Check every line of the data and copy the ones where "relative" appears.

□ □ □ □

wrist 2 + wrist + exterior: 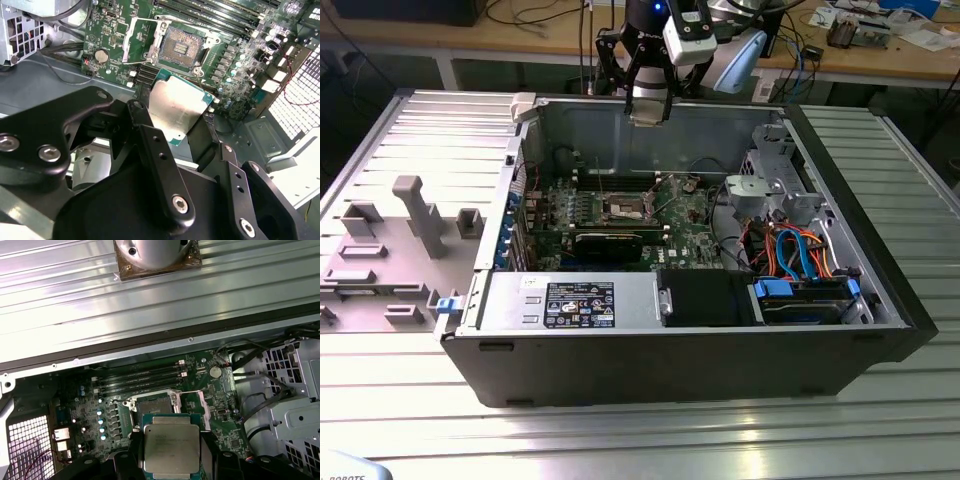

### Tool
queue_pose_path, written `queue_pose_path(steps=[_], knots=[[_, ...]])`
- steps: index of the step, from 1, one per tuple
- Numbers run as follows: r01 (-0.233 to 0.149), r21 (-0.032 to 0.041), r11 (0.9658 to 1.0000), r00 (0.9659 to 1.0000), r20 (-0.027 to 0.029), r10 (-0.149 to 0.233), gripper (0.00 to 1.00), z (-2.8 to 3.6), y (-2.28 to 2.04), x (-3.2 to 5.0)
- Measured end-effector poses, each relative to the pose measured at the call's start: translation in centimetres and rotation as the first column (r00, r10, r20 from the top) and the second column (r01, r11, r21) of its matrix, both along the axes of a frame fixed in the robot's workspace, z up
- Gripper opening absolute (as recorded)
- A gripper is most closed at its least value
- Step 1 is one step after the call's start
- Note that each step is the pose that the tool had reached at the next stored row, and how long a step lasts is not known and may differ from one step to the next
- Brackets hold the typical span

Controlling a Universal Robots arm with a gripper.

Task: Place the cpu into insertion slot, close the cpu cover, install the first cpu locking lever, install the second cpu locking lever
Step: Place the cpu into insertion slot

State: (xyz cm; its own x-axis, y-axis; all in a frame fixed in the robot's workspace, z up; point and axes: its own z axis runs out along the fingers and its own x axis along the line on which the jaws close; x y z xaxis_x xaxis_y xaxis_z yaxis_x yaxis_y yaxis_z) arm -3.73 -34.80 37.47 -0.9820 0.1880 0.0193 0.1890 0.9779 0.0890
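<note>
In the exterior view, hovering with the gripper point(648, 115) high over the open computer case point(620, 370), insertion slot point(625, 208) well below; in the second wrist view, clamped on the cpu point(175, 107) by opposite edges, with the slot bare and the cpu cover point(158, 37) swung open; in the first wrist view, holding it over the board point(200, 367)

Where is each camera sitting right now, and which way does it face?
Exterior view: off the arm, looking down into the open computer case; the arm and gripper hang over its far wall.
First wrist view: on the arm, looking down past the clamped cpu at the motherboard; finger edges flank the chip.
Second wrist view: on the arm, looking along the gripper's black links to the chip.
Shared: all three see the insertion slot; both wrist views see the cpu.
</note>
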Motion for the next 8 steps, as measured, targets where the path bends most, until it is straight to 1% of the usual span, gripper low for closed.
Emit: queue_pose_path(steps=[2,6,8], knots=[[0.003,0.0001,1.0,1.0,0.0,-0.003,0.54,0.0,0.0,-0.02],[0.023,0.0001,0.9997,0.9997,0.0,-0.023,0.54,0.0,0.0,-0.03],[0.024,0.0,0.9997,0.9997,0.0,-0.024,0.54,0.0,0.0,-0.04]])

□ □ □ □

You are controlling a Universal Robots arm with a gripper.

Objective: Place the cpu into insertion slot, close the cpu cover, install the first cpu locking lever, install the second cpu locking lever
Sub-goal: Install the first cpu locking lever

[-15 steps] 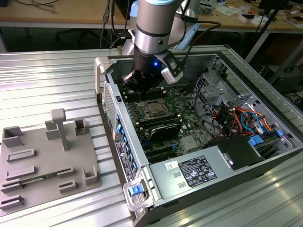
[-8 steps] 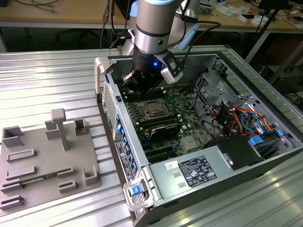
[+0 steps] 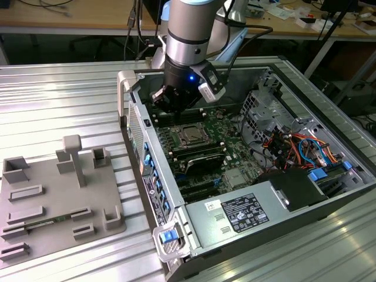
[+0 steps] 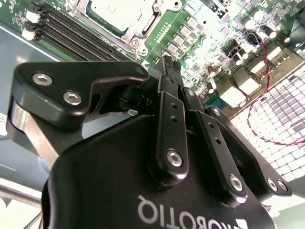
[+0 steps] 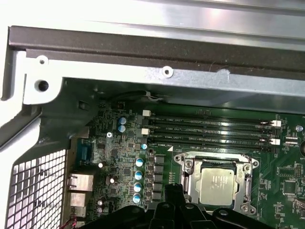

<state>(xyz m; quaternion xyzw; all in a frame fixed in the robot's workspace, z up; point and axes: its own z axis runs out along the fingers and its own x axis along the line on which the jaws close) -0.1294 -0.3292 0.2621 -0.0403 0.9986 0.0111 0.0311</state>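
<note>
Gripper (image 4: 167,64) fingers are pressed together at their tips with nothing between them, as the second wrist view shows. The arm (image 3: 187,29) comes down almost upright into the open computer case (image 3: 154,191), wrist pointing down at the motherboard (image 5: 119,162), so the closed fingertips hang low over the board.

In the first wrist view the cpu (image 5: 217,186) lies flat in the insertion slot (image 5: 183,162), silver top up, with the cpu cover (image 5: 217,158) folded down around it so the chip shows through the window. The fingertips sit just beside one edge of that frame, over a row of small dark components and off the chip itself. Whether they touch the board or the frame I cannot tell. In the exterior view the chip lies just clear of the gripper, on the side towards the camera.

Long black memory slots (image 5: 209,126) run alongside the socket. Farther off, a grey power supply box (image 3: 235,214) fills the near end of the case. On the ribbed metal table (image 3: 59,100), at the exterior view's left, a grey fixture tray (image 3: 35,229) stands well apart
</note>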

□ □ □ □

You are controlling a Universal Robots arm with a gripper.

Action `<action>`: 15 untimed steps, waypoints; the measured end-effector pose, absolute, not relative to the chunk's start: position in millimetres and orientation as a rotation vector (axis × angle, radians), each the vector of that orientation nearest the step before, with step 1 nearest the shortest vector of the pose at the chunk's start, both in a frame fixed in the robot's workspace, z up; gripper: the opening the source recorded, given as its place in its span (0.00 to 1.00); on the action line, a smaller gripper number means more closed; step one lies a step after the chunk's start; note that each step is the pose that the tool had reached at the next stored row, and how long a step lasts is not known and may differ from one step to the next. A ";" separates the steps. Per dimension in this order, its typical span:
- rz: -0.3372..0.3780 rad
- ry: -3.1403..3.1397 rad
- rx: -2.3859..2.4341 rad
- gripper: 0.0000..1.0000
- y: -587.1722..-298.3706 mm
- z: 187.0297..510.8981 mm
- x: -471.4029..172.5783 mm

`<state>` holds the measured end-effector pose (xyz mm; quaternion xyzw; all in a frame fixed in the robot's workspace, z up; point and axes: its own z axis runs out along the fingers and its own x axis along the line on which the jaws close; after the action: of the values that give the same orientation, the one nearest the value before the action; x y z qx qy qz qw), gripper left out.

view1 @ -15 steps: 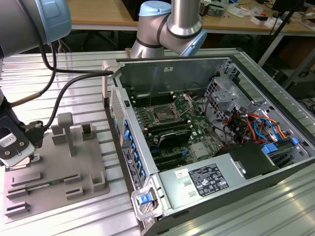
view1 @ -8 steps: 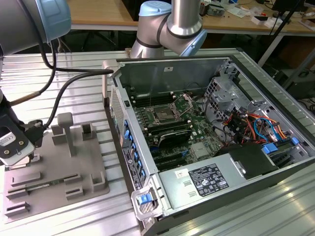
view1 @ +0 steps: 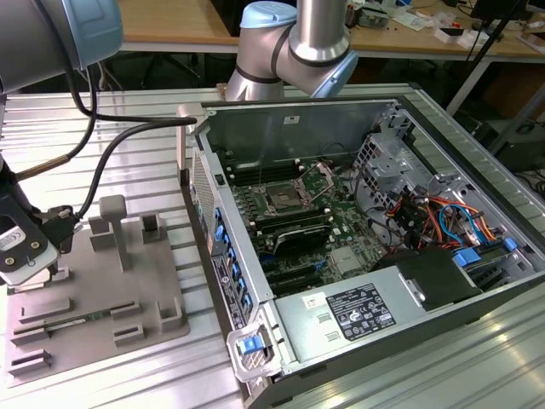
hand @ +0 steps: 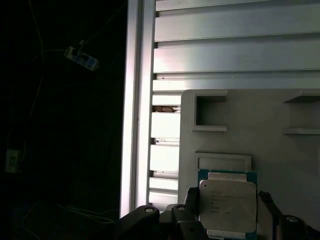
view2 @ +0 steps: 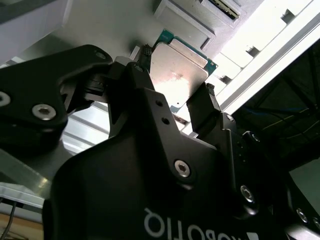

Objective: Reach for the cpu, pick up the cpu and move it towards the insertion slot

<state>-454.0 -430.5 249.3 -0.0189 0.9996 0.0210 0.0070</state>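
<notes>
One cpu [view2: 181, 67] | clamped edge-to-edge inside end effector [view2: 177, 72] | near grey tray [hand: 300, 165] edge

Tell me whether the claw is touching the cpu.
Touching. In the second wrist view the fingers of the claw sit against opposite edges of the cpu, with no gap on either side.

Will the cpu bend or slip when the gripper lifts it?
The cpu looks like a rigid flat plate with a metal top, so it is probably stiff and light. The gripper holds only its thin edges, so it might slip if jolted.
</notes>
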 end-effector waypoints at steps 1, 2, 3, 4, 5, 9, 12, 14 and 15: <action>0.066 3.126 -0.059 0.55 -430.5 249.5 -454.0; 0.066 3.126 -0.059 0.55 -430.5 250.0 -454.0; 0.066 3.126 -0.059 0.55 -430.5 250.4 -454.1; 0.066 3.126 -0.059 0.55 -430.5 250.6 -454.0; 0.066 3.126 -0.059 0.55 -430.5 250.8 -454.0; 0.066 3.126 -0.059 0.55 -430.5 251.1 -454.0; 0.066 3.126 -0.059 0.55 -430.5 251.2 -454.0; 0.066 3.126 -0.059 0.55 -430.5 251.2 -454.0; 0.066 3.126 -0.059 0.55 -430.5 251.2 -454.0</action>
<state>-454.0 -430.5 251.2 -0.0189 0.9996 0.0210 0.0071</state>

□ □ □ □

_Problem solution_
- Measured end-effector poses, each relative to the pose measured at the call's start: translation in centimetres and rotation as the first column (r00, r10, r20 from the top) and the second column (r01, r11, r21) of its matrix, both along the axes of a frame fixed in the robot's workspace, z up
Action `<action>`: 15 untimed steps, waypoints; the measured end-effector pose, absolute, not relative to the chunk's start: position in millimetres and orientation as a rotation vector (axis × angle, radians), each the vector of that orientation nearest the step before, with step 1 nearest the shortest vector of the pose at the chunk's start, both in a frame fixed in the robot's workspace, z up; gripper: the opening the source recorded, given as its place in its span (0.00 to 1.00); on the action line, a smaller gripper number means more closed; step one lies a step after the chunk's start; note that each step is the pose that the tool had reached at the next stored row, and how long a step lasts is not known and may differ from one step to the next. A ";" separates the steps. Per dimension in this order, its typical span:

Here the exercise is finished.